Şimdi çardakların gerisinde kalan ve malikanenin toprakları içerisinde bulunan aile mezarlığımız içerisinde dikiliyorum. Koca meşenin altında babaannem ve dedemin mezarlarının hemen yanında bir de abimin mezarı bulunuyor, beş yaşında bir çocuk mezarı...
Avucumda tuttuğum kırmızı kumaş rüzgarın etkisiyle elimde bir bayrak gibi sallanıyor bıraksam ve uçup gitse bir yerlerde yaşayacak gibi. Hayır, onu bırakmamam gerektiğini biliyorum, öldürmeliyim ki bir yerlerde yaşamaya devam etmemeli. Diğer tüm parçalarım gibi vazgeçilip, karanlığım içerisinde unutulup gidilmeli.
Sağ dizimin üzerine çökecek şekilde eğildim ve nemli torak altımdaki siyah taytı ıslatıp çember şeklinde yayıldı. Elimi mezar taşına yakın yerdeki toprağın üzerine getirip parmaklarımı kepçe gibi kullanarak birbirine sımsıkı şekilde yumrulanmış toprağı kazmaya başladım. İlk başta tırnak aralarıma dolan ve elime bulaşan toprak yapışkan bir hissiyat bıraksa da zamanla bu his ortadan kayboldu ve rahatlıkla kazmaya kaldığım yerden devam ettim.

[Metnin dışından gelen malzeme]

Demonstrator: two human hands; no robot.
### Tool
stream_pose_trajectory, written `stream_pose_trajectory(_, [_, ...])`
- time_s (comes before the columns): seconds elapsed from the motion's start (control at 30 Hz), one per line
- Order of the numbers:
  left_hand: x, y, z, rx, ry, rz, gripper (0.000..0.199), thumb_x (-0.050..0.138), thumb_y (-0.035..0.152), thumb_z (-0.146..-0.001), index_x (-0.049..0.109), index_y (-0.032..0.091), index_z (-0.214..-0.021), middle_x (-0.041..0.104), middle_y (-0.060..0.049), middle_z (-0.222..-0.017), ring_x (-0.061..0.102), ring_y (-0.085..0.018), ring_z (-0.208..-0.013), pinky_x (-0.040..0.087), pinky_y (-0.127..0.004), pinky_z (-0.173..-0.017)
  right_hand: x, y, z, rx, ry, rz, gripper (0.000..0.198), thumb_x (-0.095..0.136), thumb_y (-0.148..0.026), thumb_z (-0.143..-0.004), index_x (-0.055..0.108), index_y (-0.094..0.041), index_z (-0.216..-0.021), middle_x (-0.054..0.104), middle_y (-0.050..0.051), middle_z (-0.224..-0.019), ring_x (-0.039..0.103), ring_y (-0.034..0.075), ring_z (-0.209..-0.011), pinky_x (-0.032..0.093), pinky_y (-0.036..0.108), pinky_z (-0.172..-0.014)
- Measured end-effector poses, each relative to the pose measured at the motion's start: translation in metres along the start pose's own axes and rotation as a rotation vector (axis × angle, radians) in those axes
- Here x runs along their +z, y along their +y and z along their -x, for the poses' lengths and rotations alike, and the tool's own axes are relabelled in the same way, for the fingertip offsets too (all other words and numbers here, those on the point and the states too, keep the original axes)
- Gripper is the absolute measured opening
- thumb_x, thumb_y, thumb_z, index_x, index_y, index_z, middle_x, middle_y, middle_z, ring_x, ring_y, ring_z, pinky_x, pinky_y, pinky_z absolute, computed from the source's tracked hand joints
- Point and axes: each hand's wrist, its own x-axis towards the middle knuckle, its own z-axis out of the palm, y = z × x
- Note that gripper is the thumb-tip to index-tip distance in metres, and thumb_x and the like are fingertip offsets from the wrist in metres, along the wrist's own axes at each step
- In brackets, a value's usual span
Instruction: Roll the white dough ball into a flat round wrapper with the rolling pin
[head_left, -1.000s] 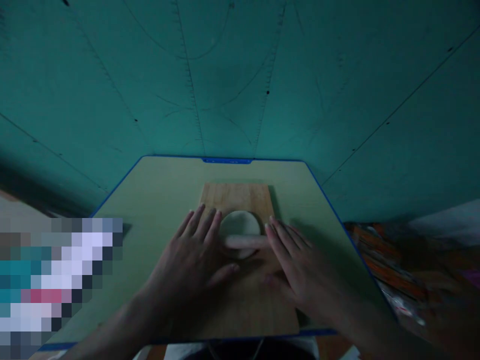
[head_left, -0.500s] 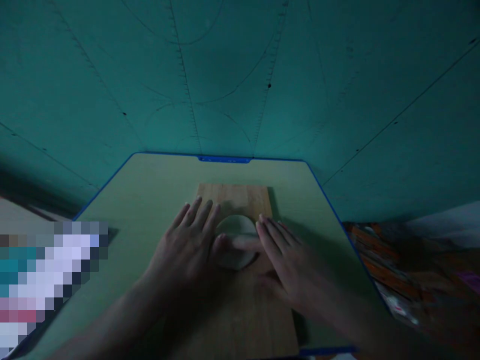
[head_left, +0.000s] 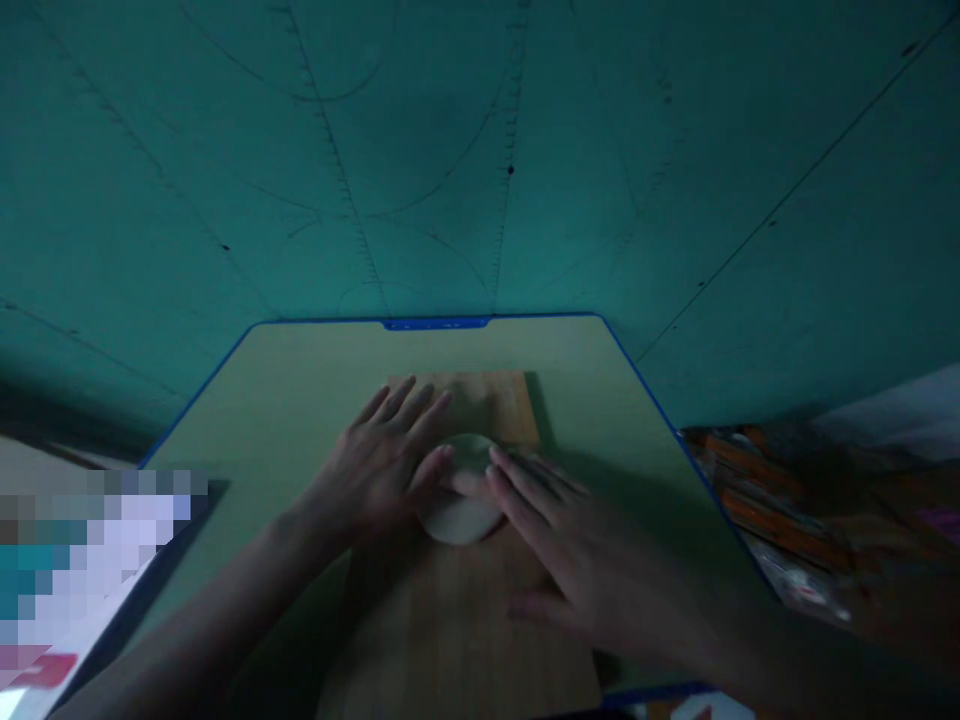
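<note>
Two palms down, fingers extended, not curled round anything: left hand [head_left: 379, 462] and right hand [head_left: 566, 540], covering opposite ends of roller [head_left: 468, 485]; contact hidden. Roller lies across pale disc [head_left: 457, 520] on board [head_left: 465, 630], on surface [head_left: 315, 355]. Beyond: green wall [head_left: 435, 150], drawn arcs, tick marks. Right: clutter [head_left: 780, 510], dim, unidentifiable. Left: item [head_left: 112, 560] cut off, mostly pixelated, unreadable.
</note>
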Motion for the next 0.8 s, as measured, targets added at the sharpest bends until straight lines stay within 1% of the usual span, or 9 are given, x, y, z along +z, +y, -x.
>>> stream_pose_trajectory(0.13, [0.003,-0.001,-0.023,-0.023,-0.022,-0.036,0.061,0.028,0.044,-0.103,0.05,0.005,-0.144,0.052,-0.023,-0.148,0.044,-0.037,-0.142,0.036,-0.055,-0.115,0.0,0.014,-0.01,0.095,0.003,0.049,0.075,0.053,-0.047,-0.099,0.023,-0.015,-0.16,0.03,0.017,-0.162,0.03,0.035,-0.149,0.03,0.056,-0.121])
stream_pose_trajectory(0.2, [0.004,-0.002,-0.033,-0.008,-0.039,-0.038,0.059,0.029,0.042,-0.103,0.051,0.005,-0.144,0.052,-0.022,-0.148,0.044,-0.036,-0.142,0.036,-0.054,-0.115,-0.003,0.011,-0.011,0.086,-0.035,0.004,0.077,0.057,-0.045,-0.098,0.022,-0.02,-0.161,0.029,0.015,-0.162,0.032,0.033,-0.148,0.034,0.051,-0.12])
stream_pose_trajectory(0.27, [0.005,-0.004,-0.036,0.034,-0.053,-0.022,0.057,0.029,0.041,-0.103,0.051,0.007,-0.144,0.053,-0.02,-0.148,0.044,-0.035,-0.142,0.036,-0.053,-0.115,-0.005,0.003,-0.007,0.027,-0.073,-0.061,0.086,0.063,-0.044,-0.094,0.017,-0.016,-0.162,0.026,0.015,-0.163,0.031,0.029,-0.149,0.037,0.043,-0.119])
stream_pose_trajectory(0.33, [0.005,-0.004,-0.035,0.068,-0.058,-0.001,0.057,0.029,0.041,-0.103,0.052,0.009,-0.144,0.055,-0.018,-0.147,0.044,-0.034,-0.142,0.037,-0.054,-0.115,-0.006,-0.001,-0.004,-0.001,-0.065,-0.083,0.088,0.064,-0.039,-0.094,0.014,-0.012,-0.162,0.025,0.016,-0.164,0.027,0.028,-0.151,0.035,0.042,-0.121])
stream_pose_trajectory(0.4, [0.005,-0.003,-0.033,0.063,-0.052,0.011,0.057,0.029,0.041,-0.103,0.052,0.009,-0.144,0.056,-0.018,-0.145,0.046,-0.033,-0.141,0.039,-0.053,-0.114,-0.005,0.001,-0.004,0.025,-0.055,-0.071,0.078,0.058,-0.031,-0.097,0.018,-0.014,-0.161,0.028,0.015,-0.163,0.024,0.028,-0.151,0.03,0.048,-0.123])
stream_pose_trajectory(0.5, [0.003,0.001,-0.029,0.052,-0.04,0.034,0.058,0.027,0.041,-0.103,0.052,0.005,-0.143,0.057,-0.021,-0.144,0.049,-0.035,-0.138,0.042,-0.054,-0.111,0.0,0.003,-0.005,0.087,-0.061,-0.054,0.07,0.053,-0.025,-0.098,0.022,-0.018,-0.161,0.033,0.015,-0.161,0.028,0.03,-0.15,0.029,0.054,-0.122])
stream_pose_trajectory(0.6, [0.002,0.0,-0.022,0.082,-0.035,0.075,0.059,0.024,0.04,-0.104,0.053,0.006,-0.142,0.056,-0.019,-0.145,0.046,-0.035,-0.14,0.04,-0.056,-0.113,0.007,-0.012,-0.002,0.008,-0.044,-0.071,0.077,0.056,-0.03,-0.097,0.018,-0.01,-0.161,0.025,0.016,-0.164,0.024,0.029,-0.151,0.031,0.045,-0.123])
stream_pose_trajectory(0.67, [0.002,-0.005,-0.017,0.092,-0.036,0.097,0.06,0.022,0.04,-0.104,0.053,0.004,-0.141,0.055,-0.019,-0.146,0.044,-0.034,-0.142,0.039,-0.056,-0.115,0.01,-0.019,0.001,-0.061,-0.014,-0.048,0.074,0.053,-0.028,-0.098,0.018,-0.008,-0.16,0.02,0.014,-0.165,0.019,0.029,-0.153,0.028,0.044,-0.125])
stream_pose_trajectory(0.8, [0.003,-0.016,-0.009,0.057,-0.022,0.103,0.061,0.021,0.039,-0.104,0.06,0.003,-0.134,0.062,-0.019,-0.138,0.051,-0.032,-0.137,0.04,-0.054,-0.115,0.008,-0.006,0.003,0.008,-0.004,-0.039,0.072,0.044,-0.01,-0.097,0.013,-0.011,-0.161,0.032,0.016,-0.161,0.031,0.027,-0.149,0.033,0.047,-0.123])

Toprağın içerisinde dolanan solucanları yok sayarak derinliğinden emin olduktan sonra kırmızı kumaşı toprağın içerisine yerleştirdim ve üzerini dikkatle örttüm. Delik tamamen kapanınca üzerindeki toprağa avucumun içini vurarak düzleştirdim.

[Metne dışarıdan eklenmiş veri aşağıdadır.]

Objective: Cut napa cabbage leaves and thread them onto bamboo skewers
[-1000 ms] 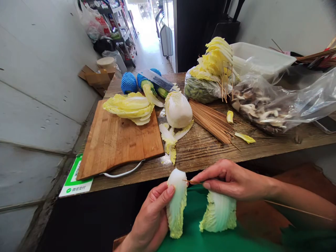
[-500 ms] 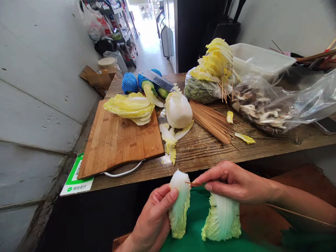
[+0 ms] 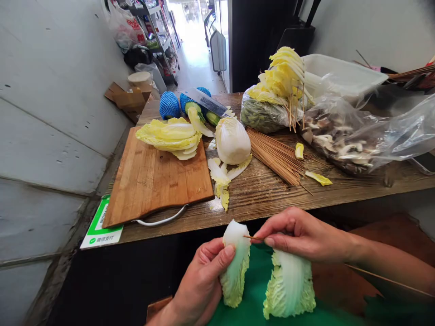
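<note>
My left hand [image 3: 208, 274] pinches a piece of napa cabbage leaf [image 3: 235, 271] between thumb and fingers, its white end up and its frilly green edge down. My right hand [image 3: 301, 233] is closed on a thin bamboo skewer [image 3: 254, 237], whose point meets the white part of that leaf near its right edge. Whether the tip has pierced it, I cannot tell. Below my right fingers hangs a second cabbage leaf [image 3: 288, 285], its top hidden by the hand. The skewer's long end shows behind my right wrist.
On the wooden table [image 3: 190, 222] lie a cutting board [image 3: 163, 181] with cabbage leaves [image 3: 170, 136], a cabbage head [image 3: 233, 142], a knife [image 3: 207, 103], loose skewers [image 3: 275, 156] and bagged mushrooms [image 3: 346, 140]. Skewered leaves [image 3: 283, 74] rest on another bag, before a white tub [image 3: 343, 72].
My left hand has brought its leaf very slightly right, towards my right hand. Both grips stay the same, and the view has shifted a little.
</note>
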The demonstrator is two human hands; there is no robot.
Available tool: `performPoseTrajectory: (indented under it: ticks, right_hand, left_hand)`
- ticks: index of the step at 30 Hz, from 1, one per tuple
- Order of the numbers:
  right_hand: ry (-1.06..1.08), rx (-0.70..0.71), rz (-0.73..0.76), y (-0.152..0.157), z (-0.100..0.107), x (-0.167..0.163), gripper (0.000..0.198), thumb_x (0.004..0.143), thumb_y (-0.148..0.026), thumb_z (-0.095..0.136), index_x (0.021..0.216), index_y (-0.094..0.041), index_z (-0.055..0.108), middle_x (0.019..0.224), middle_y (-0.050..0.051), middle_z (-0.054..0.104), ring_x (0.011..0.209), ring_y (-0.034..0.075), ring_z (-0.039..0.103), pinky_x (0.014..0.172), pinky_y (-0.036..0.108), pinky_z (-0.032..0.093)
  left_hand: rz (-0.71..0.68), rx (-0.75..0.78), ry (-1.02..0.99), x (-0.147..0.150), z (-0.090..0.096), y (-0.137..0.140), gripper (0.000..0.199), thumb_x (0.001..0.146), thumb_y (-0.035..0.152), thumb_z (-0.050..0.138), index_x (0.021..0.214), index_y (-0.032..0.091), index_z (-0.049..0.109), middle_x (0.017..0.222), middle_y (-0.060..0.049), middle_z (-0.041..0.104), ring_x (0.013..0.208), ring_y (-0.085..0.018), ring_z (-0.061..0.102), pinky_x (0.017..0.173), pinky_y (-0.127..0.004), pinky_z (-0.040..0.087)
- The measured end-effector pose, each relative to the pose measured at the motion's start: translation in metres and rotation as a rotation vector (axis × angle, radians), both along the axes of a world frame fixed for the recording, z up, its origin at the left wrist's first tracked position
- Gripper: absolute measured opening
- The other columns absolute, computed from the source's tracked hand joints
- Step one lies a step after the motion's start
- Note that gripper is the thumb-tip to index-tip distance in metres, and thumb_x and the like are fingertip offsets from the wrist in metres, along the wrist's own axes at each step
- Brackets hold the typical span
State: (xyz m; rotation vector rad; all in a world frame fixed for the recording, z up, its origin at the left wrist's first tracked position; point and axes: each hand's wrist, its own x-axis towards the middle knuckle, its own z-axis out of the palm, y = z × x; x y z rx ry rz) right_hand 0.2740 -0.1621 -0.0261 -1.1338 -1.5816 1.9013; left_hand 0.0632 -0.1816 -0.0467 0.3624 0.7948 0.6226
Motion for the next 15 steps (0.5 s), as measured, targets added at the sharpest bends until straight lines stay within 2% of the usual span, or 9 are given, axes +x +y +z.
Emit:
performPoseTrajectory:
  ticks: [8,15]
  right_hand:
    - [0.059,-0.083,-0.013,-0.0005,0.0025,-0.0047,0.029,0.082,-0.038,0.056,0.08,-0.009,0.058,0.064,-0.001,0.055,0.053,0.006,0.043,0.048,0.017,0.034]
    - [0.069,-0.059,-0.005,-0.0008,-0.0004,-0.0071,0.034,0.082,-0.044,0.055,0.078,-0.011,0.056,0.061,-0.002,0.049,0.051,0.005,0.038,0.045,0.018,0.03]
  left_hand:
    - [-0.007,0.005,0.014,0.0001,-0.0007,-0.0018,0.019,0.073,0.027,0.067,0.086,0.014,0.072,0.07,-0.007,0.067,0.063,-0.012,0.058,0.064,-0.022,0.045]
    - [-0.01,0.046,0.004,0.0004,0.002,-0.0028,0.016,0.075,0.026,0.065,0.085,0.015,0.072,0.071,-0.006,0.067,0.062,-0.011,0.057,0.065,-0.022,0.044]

Ayak seslerini duyunca omzumun üzerinden geriye doğru baktım ve hasta bakıcının koluna girip yanıma doğru yürüyen annemi gördüm. Kızıllık düşmüş kahverengi saçları neredeyse beline değiyor ve ipek gibi, dümdüz, sağlıklı duruyor. Ölü bir insanı andıran bakışlarından eskiden çok korkardım ama gözlerin ruhu yansıttığını anladığımdan beri o kadar korkutucu gelmemeye başladı.
Annem abimi mezara koyduğunda yanına da kendi ruhunu bırakmıştı. Doğurduğu sadece abim değildi ama abim sadece kendi çocuğuydu.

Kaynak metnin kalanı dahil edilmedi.